Development of antioxidant rich peptides from milk protein by microbial proteases and analysis of their effects on lipid peroxidation in cooked beef

Abstract

Three microbial proteases, validase (Val) from Aspergillus oryze, alkaline protease (AP) from Bacillus licheniformis, and neutral protease (NP) from Bacillus subtilis, were investigated for producing antioxidant hydrolysates/peptides from milk protein isolate. The hydrolysates were fractionated by sequential ultra-filtration and their antioxidant properties examined. The oxygen radical absorbance capacity (ORAC) of the twelve hydrolysate fractions varied significantly ranging from 62.9 to 246.6 μmol Trolox equivalents (TE) per gram with Val-F3 fraction possessing the highest value. The 1,1-diphenyl-2-picrylhydrazyl radical (DPPH) scavenging activities of the hydrolysate fractions also varied significantly ranging from 3.1 to 35.4 μmol TE/g.
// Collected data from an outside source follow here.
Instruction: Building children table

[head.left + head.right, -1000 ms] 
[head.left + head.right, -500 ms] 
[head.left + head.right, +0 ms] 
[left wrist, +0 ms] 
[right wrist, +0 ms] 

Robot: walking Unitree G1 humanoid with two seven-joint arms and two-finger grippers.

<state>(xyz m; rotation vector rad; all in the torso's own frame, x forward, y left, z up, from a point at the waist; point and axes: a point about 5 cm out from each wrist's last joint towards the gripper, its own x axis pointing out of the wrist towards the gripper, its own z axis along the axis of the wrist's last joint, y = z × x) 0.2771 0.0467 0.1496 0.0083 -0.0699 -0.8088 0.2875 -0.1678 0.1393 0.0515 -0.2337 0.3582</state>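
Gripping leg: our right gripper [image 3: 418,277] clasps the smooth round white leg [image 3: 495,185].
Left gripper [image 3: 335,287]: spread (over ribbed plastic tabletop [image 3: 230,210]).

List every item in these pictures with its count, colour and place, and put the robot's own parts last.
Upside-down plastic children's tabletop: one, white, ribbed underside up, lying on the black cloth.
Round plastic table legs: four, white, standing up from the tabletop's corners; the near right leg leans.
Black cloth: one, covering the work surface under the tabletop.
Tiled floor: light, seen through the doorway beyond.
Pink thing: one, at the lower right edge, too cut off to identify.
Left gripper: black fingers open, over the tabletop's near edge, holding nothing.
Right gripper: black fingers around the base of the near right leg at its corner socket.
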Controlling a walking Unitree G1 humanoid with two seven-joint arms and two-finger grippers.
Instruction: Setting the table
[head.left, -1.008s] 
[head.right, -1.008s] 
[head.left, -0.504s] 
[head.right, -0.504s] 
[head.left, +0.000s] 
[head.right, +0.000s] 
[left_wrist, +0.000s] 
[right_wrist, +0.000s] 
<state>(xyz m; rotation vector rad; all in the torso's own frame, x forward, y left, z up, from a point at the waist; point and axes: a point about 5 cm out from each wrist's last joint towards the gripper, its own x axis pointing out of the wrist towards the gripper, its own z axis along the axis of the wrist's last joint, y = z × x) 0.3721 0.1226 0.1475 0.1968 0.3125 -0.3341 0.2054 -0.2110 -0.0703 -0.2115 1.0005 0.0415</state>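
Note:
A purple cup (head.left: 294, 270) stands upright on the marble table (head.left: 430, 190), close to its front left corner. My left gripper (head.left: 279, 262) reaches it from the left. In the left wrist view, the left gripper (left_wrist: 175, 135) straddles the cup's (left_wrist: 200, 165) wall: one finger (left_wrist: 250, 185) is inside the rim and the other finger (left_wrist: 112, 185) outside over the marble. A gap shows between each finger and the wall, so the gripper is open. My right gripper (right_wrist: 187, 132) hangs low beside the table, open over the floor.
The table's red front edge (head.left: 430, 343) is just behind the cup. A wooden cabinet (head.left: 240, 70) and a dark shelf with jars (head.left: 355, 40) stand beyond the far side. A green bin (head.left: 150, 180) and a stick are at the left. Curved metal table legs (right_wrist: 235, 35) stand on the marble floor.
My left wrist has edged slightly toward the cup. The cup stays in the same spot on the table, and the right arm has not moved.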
The results revealed that most hydrolysate fractions exerted weak chelating activities of ranging from 0.1 to 0.9 mg ethylenediaminetetraacetic acid (EDTA) equivalents/g. However, the NP-F2 fraction exerted an exceptionally higher activity of 4.7 mg EDTA equivalents/g. Val-F3, Val-F2, and NP-F2 were incorporated into ground beef to determine their impact on lipid peroxidation. Only the Val-F3 fraction (200 μg/g in the meat) significantly reduced meat lipid peroxidation. Increasing the dosage of VAL-F3 (800 μg/g) did not enhance the inhibition on meat lipid oxidation.